When should medications be deprescribed?
Physicians should suspend prescription of cardiovascular medications when there could be potential harm or if there are better alternatives, warn researchers

A cornerstone of clinical practice, prescription of medications is based on evidence obtained from clinical studies. These, however, usually test the adoption of new, continual-use medications in short-term trials.
Much less attention is paid to the question of discontinuing pharmacological treatments, particularly after a period of treatment in which the patient ages and illnesses can progress, and new conditions can emerge.
Given the scarcity of data, the clinical practice guidelines offer little or no guidance on when and how to deprescribe medications for cardiovascular conditions.
These decisions are often left to the discretion of clinicians, who, together with their patients, decide to stop certain treatments due to side effects.
“Even in the absence of adverse effects, continuation of medications with no proven effect may cause harm due to drug-drug interactions, the advent of polypharmacy, and additional spending that already overwhelmed health systems could avoid,” argue researchers from the US and Austria in an article in the European Heart Journal, of the European Society of Cardiology.
Types of medications
The publication lists medication types and the respective conditions for which they should be discontinued due to the harm caused to patients, for having no proven effect, or when better options are available.
The authors also outline an approach to be applied by clinics to discontinue certain treatments, taking patient expectations into account.
Patients with advanced heart failure, for example, often express a preference for quality rather than extension of life, which exposes the potential discrepancy between doctor and patient expectations, say the authors.
“Moreover, each patient may feel the severity of side effects in different ways, such as fatigue and erectile dysfunction.”
By way of example among the 11 treatments that may cause harm, the researchers list antiplatelets in patients with stabilized cardiovascular disease taking anticoagulants orally. Evidence demonstrates that this approach increases the risk of hemorrhage, without reducing that of ischemic events.

A fish oil supplement to reduce the risk of heart disease is one of the seven treatments recommended for discontinuation by the authors due to a lack of any proven benefit.
In turn, drugs with better alternatives include warfarin in cases of atrial fibrillation, and clopidogrel after acute coronary syndrome.
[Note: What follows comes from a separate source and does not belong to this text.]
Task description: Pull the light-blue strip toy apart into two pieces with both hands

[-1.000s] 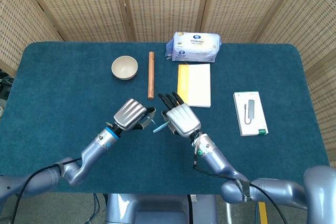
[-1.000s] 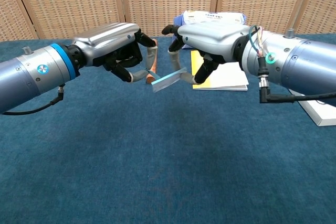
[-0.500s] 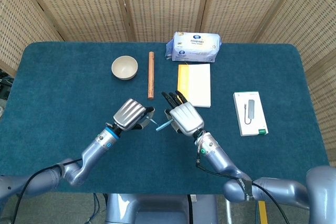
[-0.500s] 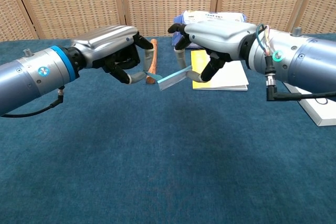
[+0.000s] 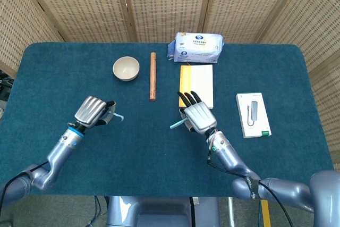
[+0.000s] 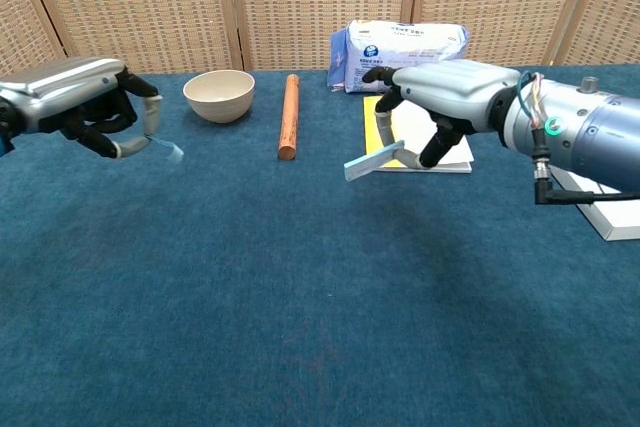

According to the authors, these and a further four treatments can be replaced by others with more benefits.
According to the authors, a significant obstacle to the deprescription of medications is the absence of quality evidence on the theme.
This includes the lack of information on the process and timeline for discontinuation, the correct strategy (whether to replace, or cease partially or totally), the absence of data on the efficacy of medications in elderly people with comorbidities, and of information about drug interaction.
The authors advocate that committees formulating clinical practice guides should include a regular, structured review of medicines to be used, including deprescription as a guideline to be followed.
Furthermore, research funding should be provided to look into scalable strategies for the procedure.
In the article, the researchers state that clinics have a duty to ensure that their patients are treated with up-to-date, evidence-based medicines in order to reduce morbidity and mortality, and improve quality of life.
They go on to say that it is as or more important to prevent unnecessary harm caused by drugs or interventions proven to be capable of having adverse effects on patients.